Folks, national parks and monuments usually have volunteer nonprofit partner groups that help raise funds and provide countless volunteer hours to help the parks with unanticipated, unfunded project that aren't in the budget. Budgets are part of the federal budget cycle and get approved yearly. Working with the nonprofit park partners may help with reaching out to the right park staff to start planning for installations. There are planning/management issues for the parks, such as how to have visitors share the charger, overnight parking, campground parking locations (useful overnight charging locations) and day use/daytime locations for charging. I saw a Model X in Pinnacles NP at the campground last weekend - no public chargers in the park, but it's not a remote area. Drivers who want to stay and hike in large remote parks will need to charge to drive out of the park after a week or so.
Maybe a good approach is for EV owners to reach out to the nonprofit partner groups for their favorite park.

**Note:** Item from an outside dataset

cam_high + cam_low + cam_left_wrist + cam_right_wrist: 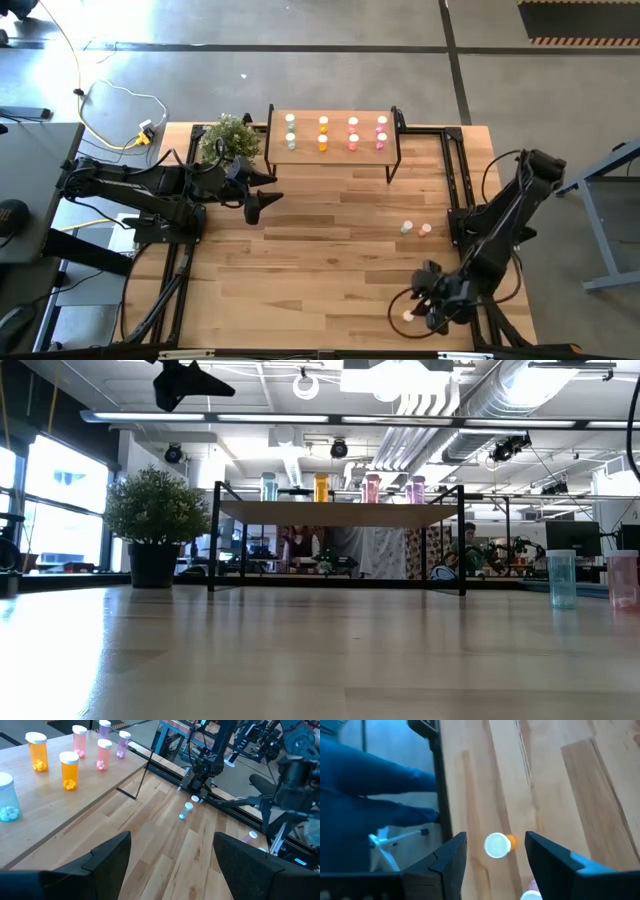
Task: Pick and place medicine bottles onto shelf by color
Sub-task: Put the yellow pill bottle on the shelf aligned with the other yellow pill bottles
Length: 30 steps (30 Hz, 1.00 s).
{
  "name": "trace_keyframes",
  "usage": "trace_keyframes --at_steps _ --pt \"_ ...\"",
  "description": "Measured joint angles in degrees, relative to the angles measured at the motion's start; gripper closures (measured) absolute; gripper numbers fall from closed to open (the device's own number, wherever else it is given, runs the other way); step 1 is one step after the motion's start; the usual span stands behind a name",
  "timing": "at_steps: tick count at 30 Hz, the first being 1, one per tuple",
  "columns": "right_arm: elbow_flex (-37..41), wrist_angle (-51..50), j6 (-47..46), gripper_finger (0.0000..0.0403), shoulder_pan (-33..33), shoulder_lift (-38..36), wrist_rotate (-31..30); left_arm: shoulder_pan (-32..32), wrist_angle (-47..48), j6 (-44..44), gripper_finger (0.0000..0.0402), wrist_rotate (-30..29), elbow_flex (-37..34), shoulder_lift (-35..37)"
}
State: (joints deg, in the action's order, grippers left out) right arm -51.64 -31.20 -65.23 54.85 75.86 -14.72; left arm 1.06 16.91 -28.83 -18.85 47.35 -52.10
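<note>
The right gripper (495, 852) hovers with released jaws astride an orange bottle (497, 844) at the worktop's five o'clock corner. Descend centred and clench below the cap, avoiding the neighbouring bottle (531, 895). The left gripper (256, 208), jaws released, waits near the shelf (335, 157).

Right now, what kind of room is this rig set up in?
Likely an open robotics lab or workshop: exposed ceiling ducts, a bare concrete floor and more workstations with a person behind the shelf.
</note>
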Motion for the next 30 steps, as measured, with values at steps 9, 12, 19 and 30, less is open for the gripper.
trace_keyframes --at_steps 9,12,19,30 --pt "0.0 4.11 2.73 0.021 0.06 7.79 4.05 0.0 0.0 0.01 0.0126 0.0 -0.01 0.0" --pt "0.0 4.16 2.73 0.021 0.07 9.67 4.41 0.0 0.0 -0.01 0.0126 0.0 0.0 0.0" --pt "0.0 5.1 2.73 0.021 0.35 12.55 4.73 0.0 0.0 -0.02 0.0126 0.0 -0.01 0.0" --pt "0.0 5.79 2.32 0.021 1.03 15.81 4.91 0.0 0.0 -0.1 0.0126 0.0 -0.01 0.0"
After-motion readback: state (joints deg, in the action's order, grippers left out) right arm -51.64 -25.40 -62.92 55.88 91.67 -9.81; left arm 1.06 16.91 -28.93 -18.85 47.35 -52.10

Would any members like to organize to reach out to a "pilot" group of parks and report back to the members on the various tips and ideas we hear about?
I will nominate a few parks to start the "First Ten" list:
Great Smoky Mountain
As I write this list it occurs to me that some parks (Joshua Tree) have easy access to nearby public charging infrastructure. Others (Yellowstone, Yosemite Valley) are places where visitors may want to stay for a week or more without leaving the park to find a public charger. Some parks won't need to install chargers in the park. Others will need to install chargers, and quickly, for EV drivers staying at campgrounds and parking at trailheads to access the backcountry.
I'll stop here pending input from other members.